INSTRUCTIONS FOR THE TASK: Produce exactly the lines from the one holding "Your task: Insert" through the last line of the data below, with every picture left out.

DATA RECORDS:

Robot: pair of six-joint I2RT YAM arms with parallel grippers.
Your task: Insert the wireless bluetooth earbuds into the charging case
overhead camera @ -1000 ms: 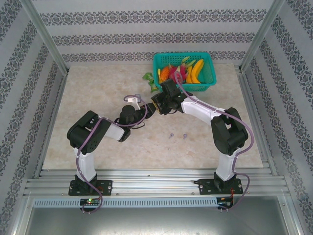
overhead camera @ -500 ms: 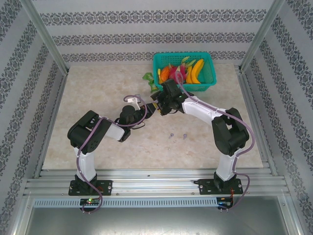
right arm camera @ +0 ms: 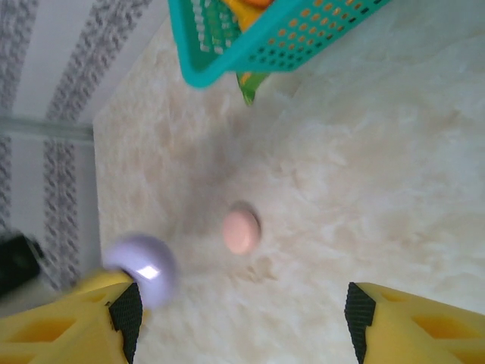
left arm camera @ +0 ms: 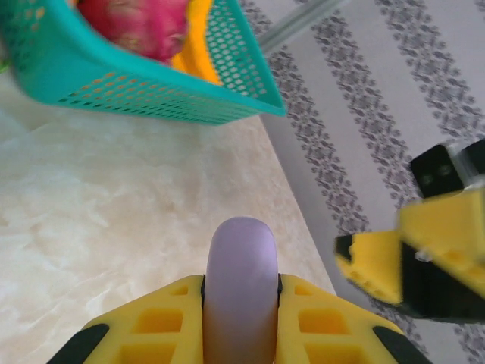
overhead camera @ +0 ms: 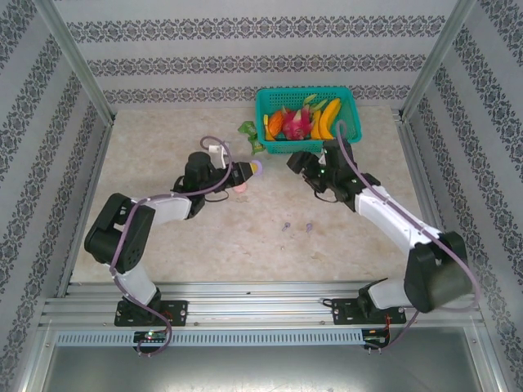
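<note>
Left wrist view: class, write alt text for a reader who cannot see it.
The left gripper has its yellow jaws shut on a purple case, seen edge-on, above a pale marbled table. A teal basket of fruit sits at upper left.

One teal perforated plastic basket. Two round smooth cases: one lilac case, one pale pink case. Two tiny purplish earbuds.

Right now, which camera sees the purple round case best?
The left wrist view: the purple case sits big and sharp, pinched edge-on in the left gripper. The right wrist view shows it round but blurry near the left edge. The top view shows it tiny.
</note>
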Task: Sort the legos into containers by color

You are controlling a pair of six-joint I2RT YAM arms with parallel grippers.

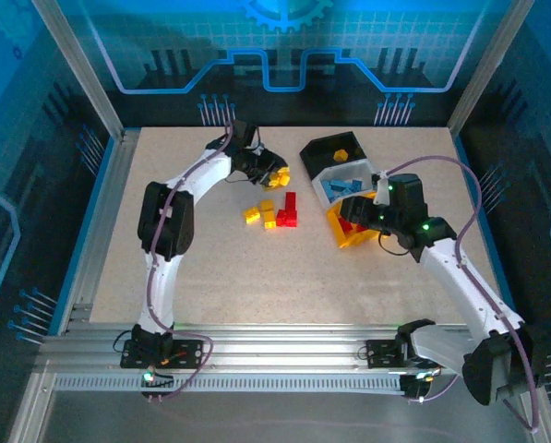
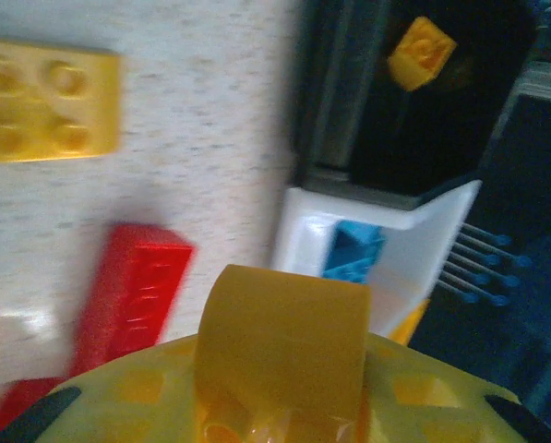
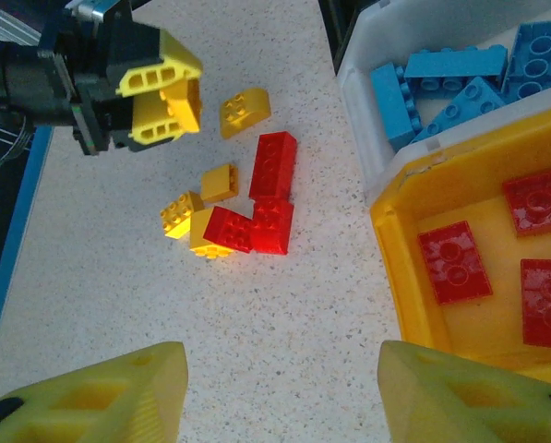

RESPONSE TO THE TASK:
Your task: Insert the wireless bluetooth earbuds into the charging case
overhead camera @ -1000 ms: 
overhead camera @ -500 ms: 
right arm camera @ +0 ms: 
left arm camera @ +0 ms: 
overhead camera @ +0 ms: 
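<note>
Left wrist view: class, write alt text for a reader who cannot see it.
The left gripper has its yellow jaws shut on a purple case, seen edge-on, above a pale marbled table. A teal basket of fruit sits at upper left.

One teal perforated plastic basket. Two round smooth cases: one lilac case, one pale pink case. Two tiny purplish earbuds.

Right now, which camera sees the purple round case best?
The left wrist view: the purple case sits big and sharp, pinched edge-on in the left gripper. The right wrist view shows it round but blurry near the left edge. The top view shows it tiny.
</note>
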Task: Sort the legos into containers by color

You are controlling a pair of six-joint I2RT YAM arms with parallel grippers.

What came before is the finished answer.